Description of the task: All of the listing below must be repeated word for word. Pictures are the only thing to omit.

◇ ◇ ◇

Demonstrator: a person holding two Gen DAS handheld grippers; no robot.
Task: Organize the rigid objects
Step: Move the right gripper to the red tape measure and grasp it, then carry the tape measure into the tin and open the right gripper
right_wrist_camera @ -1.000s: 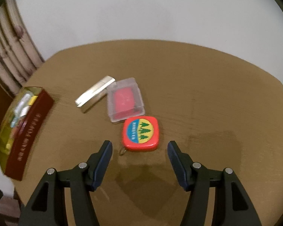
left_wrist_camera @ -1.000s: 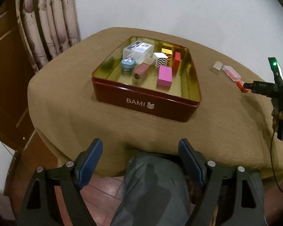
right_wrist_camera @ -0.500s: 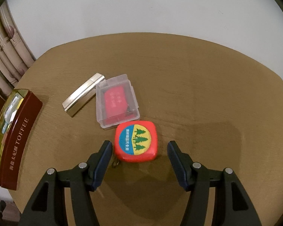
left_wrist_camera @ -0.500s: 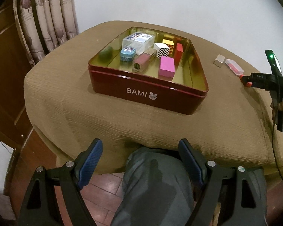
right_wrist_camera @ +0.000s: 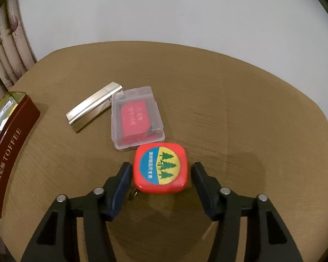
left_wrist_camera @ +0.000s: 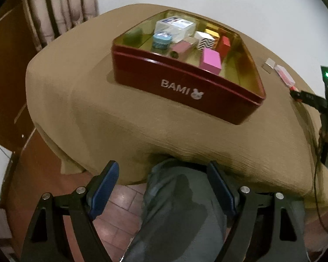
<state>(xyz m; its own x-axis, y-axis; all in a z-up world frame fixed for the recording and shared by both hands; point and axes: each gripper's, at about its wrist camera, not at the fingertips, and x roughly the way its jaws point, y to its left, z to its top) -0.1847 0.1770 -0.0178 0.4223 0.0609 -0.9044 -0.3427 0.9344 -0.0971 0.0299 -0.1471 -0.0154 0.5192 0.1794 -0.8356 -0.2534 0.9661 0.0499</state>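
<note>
- My right gripper is angled down at the bench, and the red tape measure lies flat between its jaws.
- Those jaws are closing. The left pad looks to be at the case's edge; a narrow gap shows on the right side, so I record no grip.
- Just beyond the tape measure, a clear plastic case with a red insert touches or nearly touches its far edge. A silver metal bar lies beside that case, on its left.
- My left gripper hangs off the near edge of the bench, above a grey-trousered leg. Its jaws stand wide apart and hold nothing.
- The red tin, marked BAMI, sits on the bench with its lid off. Inside I see a pink box, a zigzag-patterned box, a clear lidded container and a small blue tin, among others.
- In the left view, the right gripper shows at the far right edge, well apart from the tin.
</note>
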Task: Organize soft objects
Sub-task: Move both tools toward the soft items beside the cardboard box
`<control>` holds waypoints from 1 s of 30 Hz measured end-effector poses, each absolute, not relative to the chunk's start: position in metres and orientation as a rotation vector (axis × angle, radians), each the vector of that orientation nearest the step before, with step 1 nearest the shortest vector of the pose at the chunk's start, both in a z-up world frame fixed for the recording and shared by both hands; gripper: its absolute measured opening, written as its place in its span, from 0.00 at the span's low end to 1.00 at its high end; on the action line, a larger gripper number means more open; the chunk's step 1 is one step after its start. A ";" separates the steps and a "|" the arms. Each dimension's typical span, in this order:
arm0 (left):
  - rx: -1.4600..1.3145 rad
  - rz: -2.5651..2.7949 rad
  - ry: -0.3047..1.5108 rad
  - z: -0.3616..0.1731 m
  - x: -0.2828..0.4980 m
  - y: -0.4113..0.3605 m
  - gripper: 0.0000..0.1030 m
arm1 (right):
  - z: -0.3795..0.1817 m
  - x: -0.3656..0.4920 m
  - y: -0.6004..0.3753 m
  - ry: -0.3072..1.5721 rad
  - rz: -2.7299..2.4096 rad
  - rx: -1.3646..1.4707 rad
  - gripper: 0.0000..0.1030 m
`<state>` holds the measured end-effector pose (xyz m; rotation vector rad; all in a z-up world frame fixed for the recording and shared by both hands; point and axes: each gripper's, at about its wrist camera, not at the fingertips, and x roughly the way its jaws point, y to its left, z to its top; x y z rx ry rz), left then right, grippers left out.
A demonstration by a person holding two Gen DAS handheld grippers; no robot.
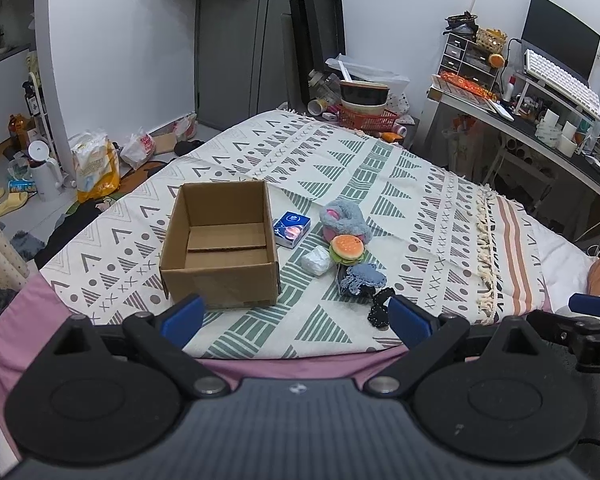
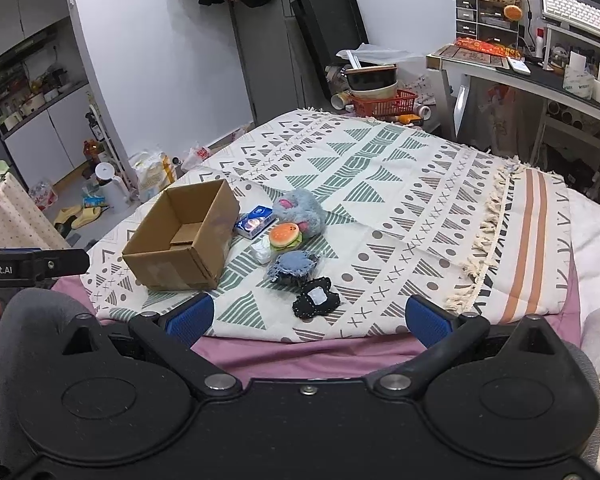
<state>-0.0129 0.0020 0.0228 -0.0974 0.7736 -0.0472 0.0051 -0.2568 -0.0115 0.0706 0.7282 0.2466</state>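
An open cardboard box stands on the patterned blanket. To its right lie a blue tissue pack, a grey and pink plush, a burger toy, a white soft packet, a blue-grey knitted piece and a black fabric piece. My left gripper hovers open near the blanket's front edge, nothing between its fingers. My right gripper is open too, just short of the black piece.
The bed's pink sheet shows at the front edge. A desk with a keyboard and monitor stands at the right. A red basket with bowls sits beyond the bed. Bags and slippers litter the floor at the left.
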 end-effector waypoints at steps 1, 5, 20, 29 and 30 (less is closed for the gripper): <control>-0.098 -0.048 0.773 0.023 -0.013 0.003 0.95 | -0.012 0.005 -0.258 0.734 0.247 0.076 1.00; -0.100 -0.048 0.772 0.022 -0.013 0.003 0.95 | -0.011 0.004 -0.259 0.731 0.252 0.082 1.00; -0.107 -0.033 0.784 0.019 -0.002 0.000 0.95 | -0.014 0.013 -0.272 0.762 0.233 0.131 1.00; -0.104 -0.053 0.812 0.008 0.019 -0.012 0.95 | -0.027 0.025 -0.273 0.814 0.256 0.127 1.00; -0.106 -0.058 0.813 0.006 0.022 -0.014 0.95 | -0.029 0.028 -0.273 0.821 0.256 0.132 1.00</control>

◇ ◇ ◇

Solution for this problem:
Demonstrator: a person holding two Gen DAS handheld grippers; no robot.
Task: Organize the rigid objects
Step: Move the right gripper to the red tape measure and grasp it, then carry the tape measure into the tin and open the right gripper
right_wrist_camera @ -1.000s: 
left_wrist_camera @ -1.000s: 
right_wrist_camera @ -0.500s: 
left_wrist_camera @ -0.500s: 
right_wrist_camera @ +0.000s: 
left_wrist_camera @ +0.000s: 
<state>(xyz m; its own x-axis, y-axis; all in a z-up world frame fixed for the recording and shared by both hands; point and axes: each gripper's, at about its wrist camera, not at the fingertips, and x roughly the way its jaws point, y to its left, z to its top) -0.1847 0.1770 -0.0178 0.4223 0.0609 -0.9044 -0.3427 0.9344 -0.0971 0.0299 -0.1471 -0.0154 0.5192 0.1794 -0.8356 -0.2534 0.9661 0.0499</state>
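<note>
- My right gripper is angled down at the bench, and the red tape measure lies flat between its jaws.
- Those jaws are closing. The left pad looks to be at the case's edge; a narrow gap shows on the right side, so I record no grip.
- Just beyond the tape measure, a clear plastic case with a red insert touches or nearly touches its far edge. A silver metal bar lies beside that case, on its left.
- My left gripper hangs off the near edge of the bench, above a grey-trousered leg. Its jaws stand wide apart and hold nothing.
- The red tin, marked BAMI, sits on the bench with its lid off. Inside I see a pink box, a zigzag-patterned box, a clear lidded container and a small blue tin, among others.
- In the left view, the right gripper shows at the far right edge, well apart from the tin.
</note>
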Task: Organize soft objects
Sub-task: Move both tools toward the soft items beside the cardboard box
`<control>` holds waypoints from 1 s of 30 Hz measured end-effector poses, each absolute, not relative to the chunk's start: position in metres and orientation as a rotation vector (axis × angle, radians), each the vector of that orientation nearest the step before, with step 1 nearest the shortest vector of the pose at the chunk's start, both in a z-up world frame fixed for the recording and shared by both hands; gripper: its absolute measured opening, written as its place in its span, from 0.00 at the span's low end to 1.00 at its high end; on the action line, a larger gripper number means more open; the chunk's step 1 is one step after its start. A ";" separates the steps and a "|" the arms. Each dimension's typical span, in this order:
arm0 (left):
  - rx: -1.4600..1.3145 rad
  - rz: -2.5651..2.7949 rad
  - ry: -0.3047..1.5108 rad
  - z: -0.3616..0.1731 m
  - x: -0.2828..0.4980 m
  - y: -0.4113..0.3605 m
  - gripper: 0.0000..0.1030 m
arm1 (right):
  - z: -0.3795..0.1817 m
  - x: -0.3656..0.4920 m
  - y: -0.6004..0.3753 m
  - ry: -0.3072..1.5721 rad
  - rz: -2.7299..2.4096 rad
  - rx: -1.3646..1.4707 rad
  - gripper: 0.0000..0.1030 m
`<state>` holds the measured end-effector pose (xyz m; rotation vector rad; all in a z-up world frame fixed for the recording and shared by both hands; point and axes: each gripper's, at about its wrist camera, not at the fingertips, and x roughly the way its jaws point, y to its left, z to its top; x y z rx ry rz), left then right, grippers left out.
A demonstration by a person holding two Gen DAS handheld grippers; no robot.
<state>-0.0129 0.0020 0.0228 -0.0974 0.7736 -0.0472 0.0051 -0.2568 -0.0115 0.0706 0.7282 0.2466</state>
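An open cardboard box stands on the patterned blanket. To its right lie a blue tissue pack, a grey and pink plush, a burger toy, a white soft packet, a blue-grey knitted piece and a black fabric piece. My left gripper hovers open near the blanket's front edge, nothing between its fingers. My right gripper is open too, just short of the black piece.
The bed's pink sheet shows at the front edge. A desk with a keyboard and monitor stands at the right. A red basket with bowls sits beyond the bed. Bags and slippers litter the floor at the left.
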 end-effector waypoints at steps 1, 5, 20, 29 and 30 (less is closed for the gripper): <control>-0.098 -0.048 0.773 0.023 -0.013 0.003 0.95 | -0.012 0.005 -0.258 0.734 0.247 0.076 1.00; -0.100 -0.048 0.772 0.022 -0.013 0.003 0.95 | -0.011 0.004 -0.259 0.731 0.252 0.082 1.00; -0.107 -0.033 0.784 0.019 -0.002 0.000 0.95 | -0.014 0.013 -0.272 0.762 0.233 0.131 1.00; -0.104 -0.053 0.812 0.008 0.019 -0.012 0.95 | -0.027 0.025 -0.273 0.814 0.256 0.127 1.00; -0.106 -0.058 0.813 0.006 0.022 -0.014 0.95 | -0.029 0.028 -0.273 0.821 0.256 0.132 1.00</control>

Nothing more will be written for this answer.